TASK DETAILS – The answer must be every line of the records below that contains the word "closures", copied out.

⁂

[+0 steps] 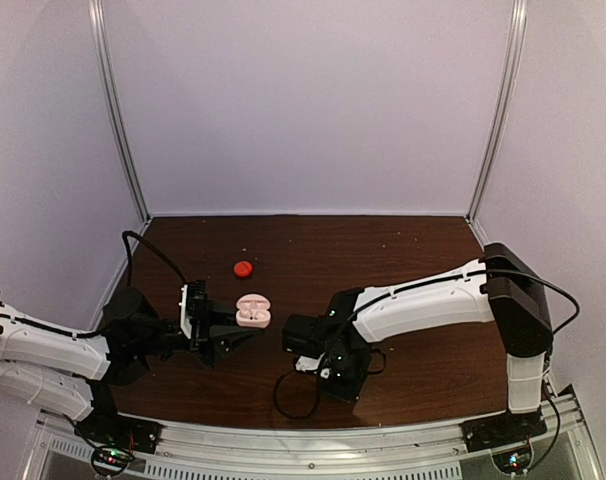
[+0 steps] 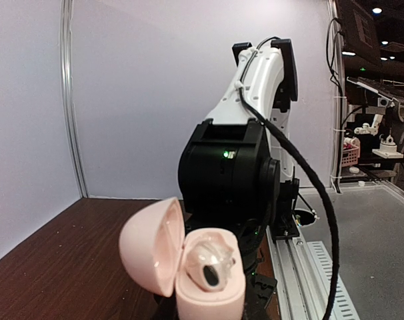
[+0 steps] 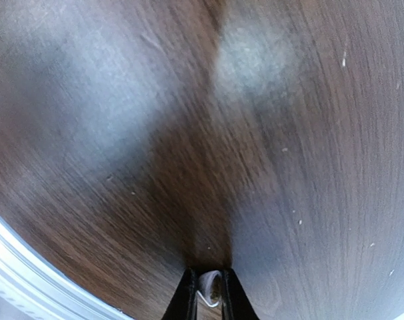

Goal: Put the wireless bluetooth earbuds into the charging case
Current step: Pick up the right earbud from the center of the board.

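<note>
Pink charging case (image 1: pixel 253 311), lid open, opening upward: clenched in left tool (image 1: pixel 235 328).
White earbud (image 3: pixel 209 285), apparently: pinched in right tool (image 3: pixel 209 293), down at tabletop (image 3: pixel 289 133).
Case near, left and forward of right tool.

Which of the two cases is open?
The pink case in the left gripper, lid up; the red case farther back on the table is shut.

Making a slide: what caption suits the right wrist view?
Right hand pinches a white earbud over the dark wooden table.
</note>
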`<state>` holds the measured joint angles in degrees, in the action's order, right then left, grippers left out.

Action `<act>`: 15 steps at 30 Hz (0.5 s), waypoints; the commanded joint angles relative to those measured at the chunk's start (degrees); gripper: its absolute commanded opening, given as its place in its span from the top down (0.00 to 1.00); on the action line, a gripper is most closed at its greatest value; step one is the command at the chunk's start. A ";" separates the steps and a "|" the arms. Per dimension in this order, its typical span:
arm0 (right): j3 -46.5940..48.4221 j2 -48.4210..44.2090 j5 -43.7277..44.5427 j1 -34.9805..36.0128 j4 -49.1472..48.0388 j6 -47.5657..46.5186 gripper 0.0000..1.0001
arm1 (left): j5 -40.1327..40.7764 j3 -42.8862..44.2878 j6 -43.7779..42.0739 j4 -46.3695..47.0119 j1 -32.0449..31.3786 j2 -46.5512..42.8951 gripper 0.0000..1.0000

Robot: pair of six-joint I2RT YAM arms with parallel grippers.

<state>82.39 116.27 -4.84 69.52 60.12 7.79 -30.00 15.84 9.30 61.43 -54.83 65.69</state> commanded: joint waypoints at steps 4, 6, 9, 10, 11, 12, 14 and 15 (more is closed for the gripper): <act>-0.82 -2.49 2.14 0.20 -0.45 0.97 0.93 | 0.36 0.25 0.40 3.17 -0.10 -0.04 1.00; -0.16 -3.36 2.69 -0.03 -0.94 1.35 0.93 | 0.64 0.16 0.42 3.26 -0.10 -0.17 1.00; 0.68 -5.53 3.62 -0.48 -2.56 1.79 0.94 | 1.11 -0.07 0.30 3.43 -0.10 -0.49 1.00; 0.90 -6.64 4.11 -0.70 -3.65 2.05 0.94 | 1.31 -0.21 0.01 3.43 -0.10 -0.73 1.00; 0.99 -7.83 4.50 -0.82 -4.82 2.32 0.95 | 1.74 -0.31 -0.48 3.10 -0.06 -1.11 1.00; 0.93 -9.21 4.57 -1.20 -6.16 2.57 0.95 | 2.31 -0.36 -1.14 2.47 -0.10 -1.70 1.00; 0.88 -12.06 5.59 -1.88 -9.12 3.11 0.95 | 3.14 -0.41 -2.57 1.08 0.18 -3.08 1.00; 0.70 -13.70 6.22 -2.07 -10.52 3.23 0.95 | 3.22 -0.51 -3.02 1.00 0.50 -3.75 1.00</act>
<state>82.02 109.56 -2.37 68.73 56.23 9.43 -28.67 15.84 8.80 61.30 -54.81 64.84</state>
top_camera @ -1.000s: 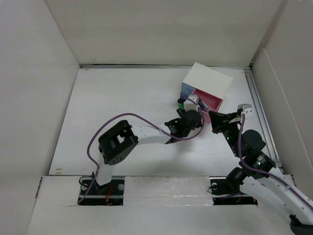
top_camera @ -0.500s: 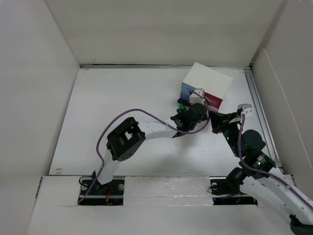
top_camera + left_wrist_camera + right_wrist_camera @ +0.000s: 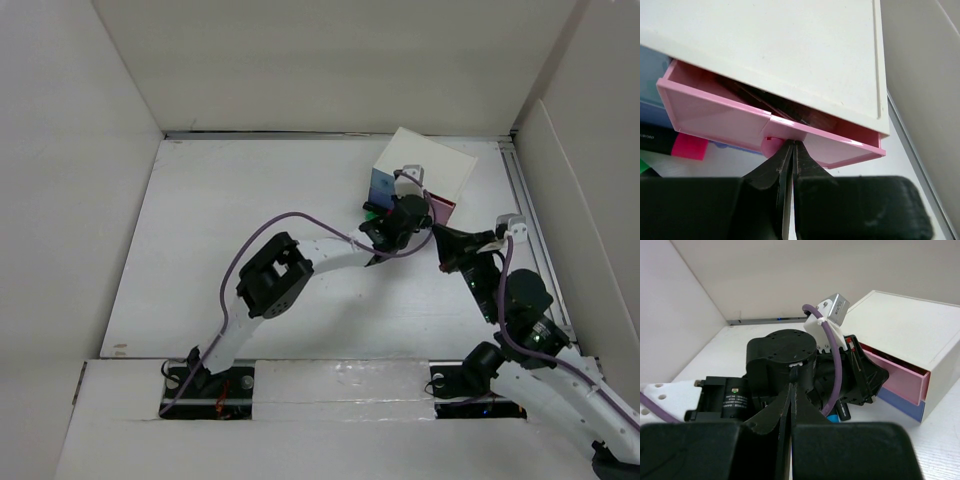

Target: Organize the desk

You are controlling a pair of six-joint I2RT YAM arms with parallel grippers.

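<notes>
Touching the pink drawer [image 3: 715,117] beside its knob [image 3: 771,145] just ahead, the left gripper [image 3: 788,149], pinched shut and empty, meets a light box [image 3: 790,50] likely to skid on the smooth desk [image 3: 230,220].

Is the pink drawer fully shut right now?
No, the pink drawer sticks out from the white box, its inside showing.

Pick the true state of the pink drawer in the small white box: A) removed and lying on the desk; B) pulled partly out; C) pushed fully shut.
B: the pink plastic drawer juts out past the front of the small white rectangular box, its dark contents showing, with the shut left tool at its front.
</notes>
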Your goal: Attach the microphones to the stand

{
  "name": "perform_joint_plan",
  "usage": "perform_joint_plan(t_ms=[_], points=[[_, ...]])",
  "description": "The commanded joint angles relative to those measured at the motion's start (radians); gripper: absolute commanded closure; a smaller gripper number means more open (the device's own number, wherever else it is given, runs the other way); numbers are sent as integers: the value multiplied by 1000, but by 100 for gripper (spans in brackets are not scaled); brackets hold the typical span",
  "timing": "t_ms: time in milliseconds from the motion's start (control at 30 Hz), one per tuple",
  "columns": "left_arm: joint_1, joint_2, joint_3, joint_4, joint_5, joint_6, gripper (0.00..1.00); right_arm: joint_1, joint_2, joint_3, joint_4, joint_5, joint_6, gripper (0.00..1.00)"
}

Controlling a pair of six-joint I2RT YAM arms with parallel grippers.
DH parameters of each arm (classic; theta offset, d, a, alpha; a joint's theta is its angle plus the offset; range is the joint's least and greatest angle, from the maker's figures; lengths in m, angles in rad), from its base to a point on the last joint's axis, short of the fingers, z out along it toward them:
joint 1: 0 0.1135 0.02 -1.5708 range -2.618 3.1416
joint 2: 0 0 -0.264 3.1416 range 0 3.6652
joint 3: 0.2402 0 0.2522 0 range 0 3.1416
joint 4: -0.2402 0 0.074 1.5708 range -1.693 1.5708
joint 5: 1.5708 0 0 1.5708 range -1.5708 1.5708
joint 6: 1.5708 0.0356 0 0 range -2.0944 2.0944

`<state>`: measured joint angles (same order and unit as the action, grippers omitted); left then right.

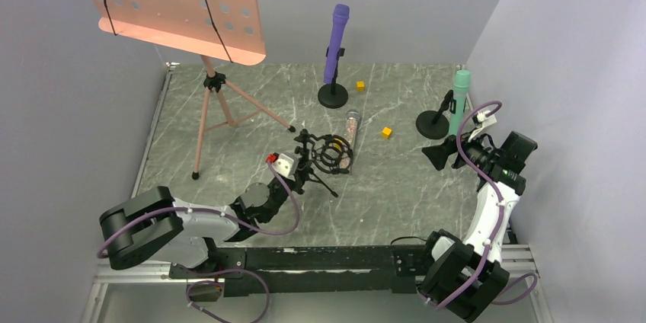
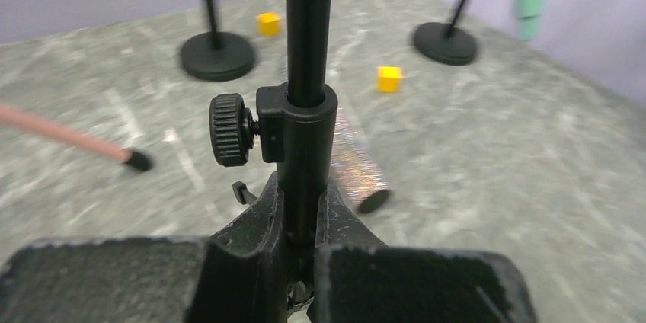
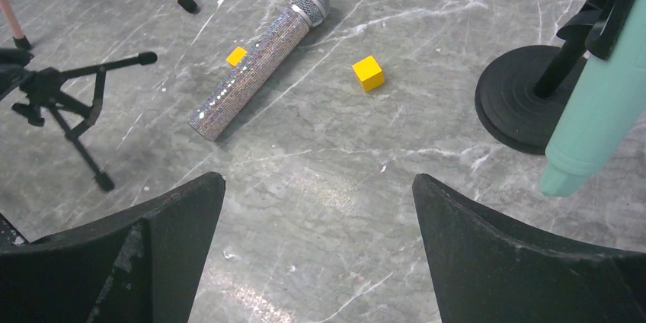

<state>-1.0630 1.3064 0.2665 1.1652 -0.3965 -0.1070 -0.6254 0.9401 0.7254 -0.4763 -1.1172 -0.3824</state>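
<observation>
My left fingers (image 2: 263, 228) are clenched on the black pole of the tripod stand (image 1: 324, 157), just under its knurled knob (image 2: 228, 129). That stand, with its ring mount, sits near the middle of the surface (image 1: 396, 193). My right fingers (image 3: 152, 239) are spread wide with nothing between them, hanging above the surface at about 3 o'clock.

The glittery copper microphone (image 3: 259, 64) lies flat just at 3 o'clock of the ring mount, its silver mesh head toward 12 o'clock, in no stand. The purple microphone (image 1: 337, 41) stands upright, clipped on a round-base stand (image 1: 333, 96) at 12 o'clock. The mint green microphone (image 1: 460, 102) sits in the clip of a second round-base stand (image 1: 432, 125) at 2 o'clock, its lower end off the surface, near my right fingers.

One yellow cube (image 1: 360, 85) lies beside the purple microphone's base, and another yellow cube (image 1: 387, 132) lies between the copper microphone and the second stand. A pink music stand (image 1: 206, 71) rises at 10 o'clock.
</observation>
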Motion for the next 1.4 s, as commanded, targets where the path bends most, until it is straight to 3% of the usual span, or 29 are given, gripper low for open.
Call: perform_joint_plan(t_ms=[0,167,300,433,633,767,967,1100,1367], points=[[35,52,-23,234,-247,71,100,-5,-9,27,15,-27,-3,0],[66,207,-24,448,-309,91,100,-5,-3,22,3,-51,-18,0],[76,294,-22,496,-307,60,97,-5,3,19,3,-55,-19,0],[77,311,-51,496,-286,1,80,-5,14,23,-6,-61,-27,0],[77,251,-134,458,-200,-63,38,-4,20,22,0,-66,-21,0],[77,143,-170,326,-150,-129,17,-4,22,22,0,-65,-21,0],[75,-123,-216,38,-48,-169,2,-4,22,31,-32,-85,-55,0],[75,-388,-139,-507,8,-207,1,9,34,38,-54,-93,-81,0],[76,-779,-162,-915,84,-255,1,60,54,34,-81,-85,-130,0]])
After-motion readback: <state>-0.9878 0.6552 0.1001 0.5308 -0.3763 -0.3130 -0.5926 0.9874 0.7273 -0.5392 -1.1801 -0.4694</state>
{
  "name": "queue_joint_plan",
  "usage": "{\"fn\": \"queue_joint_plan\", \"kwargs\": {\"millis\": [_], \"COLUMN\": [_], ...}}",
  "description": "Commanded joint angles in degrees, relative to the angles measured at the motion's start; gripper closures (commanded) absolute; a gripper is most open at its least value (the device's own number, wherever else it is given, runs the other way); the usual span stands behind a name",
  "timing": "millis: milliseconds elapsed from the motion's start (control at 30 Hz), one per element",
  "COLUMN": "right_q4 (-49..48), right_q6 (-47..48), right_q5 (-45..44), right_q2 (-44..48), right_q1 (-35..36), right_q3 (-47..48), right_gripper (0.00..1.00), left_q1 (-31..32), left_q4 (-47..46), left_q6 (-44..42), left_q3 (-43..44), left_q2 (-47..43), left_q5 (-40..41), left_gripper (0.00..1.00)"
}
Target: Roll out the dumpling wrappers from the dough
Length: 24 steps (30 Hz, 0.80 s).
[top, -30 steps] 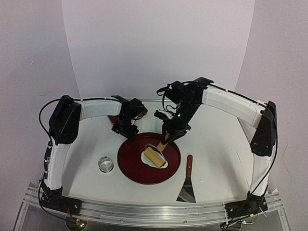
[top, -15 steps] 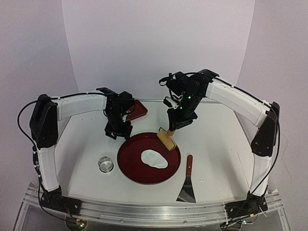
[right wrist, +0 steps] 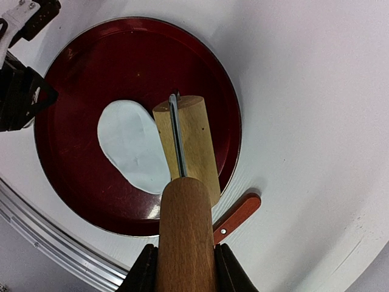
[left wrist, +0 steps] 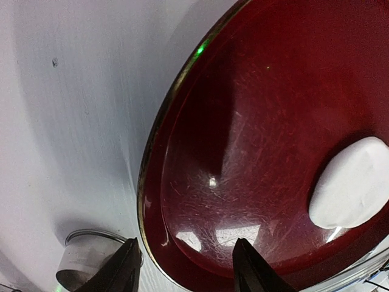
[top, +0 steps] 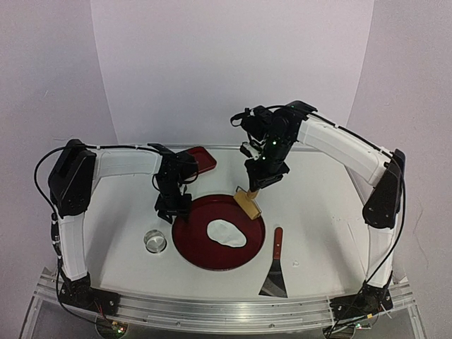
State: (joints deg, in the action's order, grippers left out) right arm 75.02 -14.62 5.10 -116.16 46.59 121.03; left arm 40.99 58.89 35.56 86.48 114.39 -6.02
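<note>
The dough (top: 227,233) is a flat, irregular white sheet in the round red tray (top: 191,247). It also shows in the left wrist view (left wrist: 352,188) and the right wrist view (right wrist: 130,146). My right gripper (top: 258,181) is shut on the handle (right wrist: 185,237) of a wooden roller (top: 248,203). It holds the roller tilted above the tray's far right rim, off the dough. My left gripper (top: 171,209) is open and empty; its fingertips (left wrist: 124,272) straddle the tray's left rim (left wrist: 149,182). No neat round wrapper is in view.
A metal ring cutter (top: 155,241) stands left of the tray, close to my left gripper, and shows in the left wrist view (left wrist: 88,267). A scraper with a red handle (top: 275,267) lies right of the tray. A small red dish (top: 199,161) sits behind the left arm.
My right gripper has lifted the roller off the dough and drawn it back to the tray's far right rim. My left gripper has moved from behind the tray down to its left rim.
</note>
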Motion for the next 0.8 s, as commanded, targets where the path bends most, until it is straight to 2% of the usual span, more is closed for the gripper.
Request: {"fn": "queue_joint_plan", "kwargs": {"millis": [0,100,167,333,467,567,767], "right_q4": [1.73,2.14,2.25,2.27,2.48,2.63,3.58], "right_q6": [0.83,0.93,0.98,1.16,1.6,2.48,4.77], "right_q5": [-1.58,-2.1,-2.32,-2.64,-2.62,-0.97,8.65], "right_q2": [0.35,0.7,0.96,0.94,0.46,0.14,-0.79], "right_q1": [0.11,0.15,0.13,0.13,0.15,0.12,0.19], "right_q3": [2.52,1.97,1.42,1.24,2.01,2.18,1.45], "right_gripper": [1.0,1.0,1.0,1.0,1.0,1.0,1.0], "left_q1": [0.33,0.32,0.32,0.27,0.33,0.24,-0.06], "left_q4": [-0.2,-1.2,-1.77,-4.07,-3.67,-2.25,-1.64], "left_q6": [0.77,1.22,1.34,1.41,0.32,-2.83,-10.25], "left_q3": [-1.67,-4.1,-4.82,-6.29,-5.69,-3.79,-0.58], "left_q2": [1.61,0.0,-0.76,0.42,1.25,2.34,5.53], "left_q5": [0.39,1.3,1.27,-1.88,0.4,2.92,5.57], "left_gripper": [0.46,0.41,0.42,0.61,0.81,0.85,0.9]}}
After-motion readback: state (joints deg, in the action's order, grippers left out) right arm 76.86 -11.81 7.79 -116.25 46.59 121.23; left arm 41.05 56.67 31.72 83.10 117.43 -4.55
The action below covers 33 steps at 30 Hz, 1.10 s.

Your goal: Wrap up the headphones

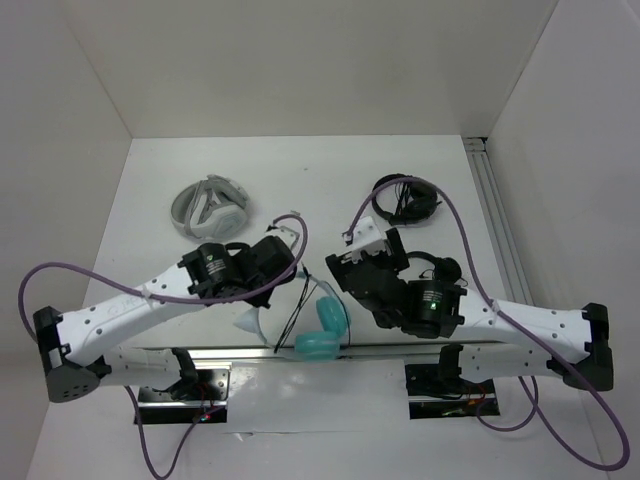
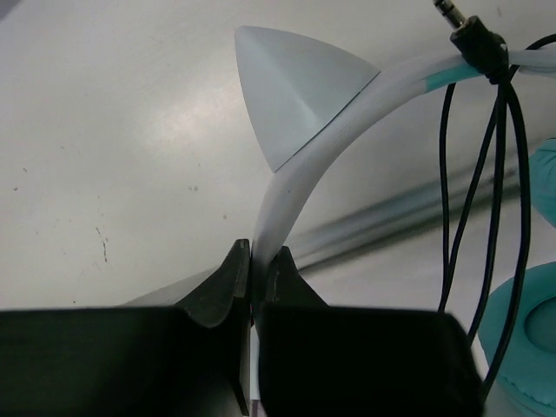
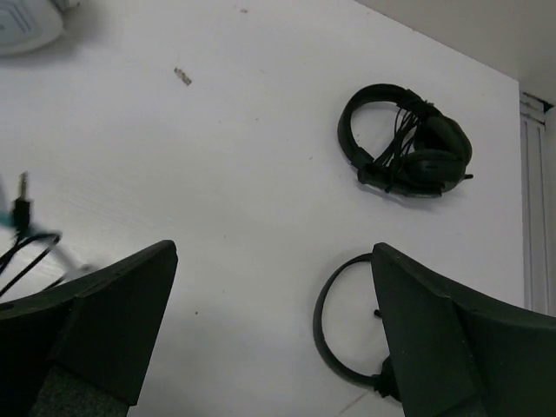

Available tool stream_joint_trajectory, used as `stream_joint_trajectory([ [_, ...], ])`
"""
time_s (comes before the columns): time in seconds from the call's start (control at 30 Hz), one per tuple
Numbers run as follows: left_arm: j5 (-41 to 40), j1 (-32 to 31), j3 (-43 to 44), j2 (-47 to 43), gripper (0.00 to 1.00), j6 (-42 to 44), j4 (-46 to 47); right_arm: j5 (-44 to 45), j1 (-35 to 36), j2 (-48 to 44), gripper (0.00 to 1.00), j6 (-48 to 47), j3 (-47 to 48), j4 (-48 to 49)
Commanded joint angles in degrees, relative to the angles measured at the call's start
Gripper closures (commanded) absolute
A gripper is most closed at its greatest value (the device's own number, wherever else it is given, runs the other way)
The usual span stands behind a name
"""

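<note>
Bright, even light floods the white worktop (image 1: pixel 300 170); shadows are faint and soft. Left of the headphones (image 2: pixel 287 208) lies a mild sheen; their cable (image 3: pixel 30 243) blurs in the right wrist view.

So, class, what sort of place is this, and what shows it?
Likely a robot lab test cell: a white-walled table, two white robot arms bolted at its edge, and teal-cupped headphones, bulky grey-white headphones and black headphones.

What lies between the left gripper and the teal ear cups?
In the left wrist view, black cable strands hang between the left gripper, shut on the headband, and the teal ear cups.
</note>
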Motion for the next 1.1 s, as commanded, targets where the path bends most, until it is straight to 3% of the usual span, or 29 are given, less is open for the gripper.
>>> stream_joint_trajectory([
  [0.0,-4.24,7.21,1.27,4.55,1.00,-3.31,13.83,6.22,-0.20,-2.29,0.00,14.91,5.27,-9.61],
  [0.17,4.97,19.61,0.11,16.23,1.00,0.46,33.88,7.98,1.83,-1.60,0.00,20.89,5.98,-14.02],
  [0.27,8.33,23.04,5.82,27.28,1.00,5.71,43.02,7.37,1.83,-1.06,0.00,22.22,7.21,-16.40],
  [0.37,12.45,27.07,16.78,37.93,1.00,11.17,45.51,5.71,2.35,-1.58,0.00,22.75,7.21,-16.93],
  [0.4,13.42,28.14,24.30,45.54,1.00,12.06,44.55,5.09,2.35,-1.59,0.00,22.75,7.21,-16.93],
  [0.53,18.43,33.41,41.63,60.24,1.00,13.66,39.36,4.38,3.06,-2.64,0.00,22.75,5.89,-15.70],
  [0.73,25.72,40.36,48.54,67.14,1.00,11.81,41.11,5.43,4.20,-2.64,0.00,20.47,4.40,-15.17],
  [1.07,22.48,41.60,51.72,68.91,0.99,19.10,36.99,4.90,4.20,-3.17,0.00,16.59,3.26,-10.16],
])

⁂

TASK ANSWER –
  "description": "Commanded joint angles in degrees, relative to the angles measured at the motion's start; gripper closures (commanded) absolute; a gripper is most open at its least value (the device's own number, wherever else it is given, runs the other way); the usual span stands behind a name",
Gripper closures (commanded) absolute

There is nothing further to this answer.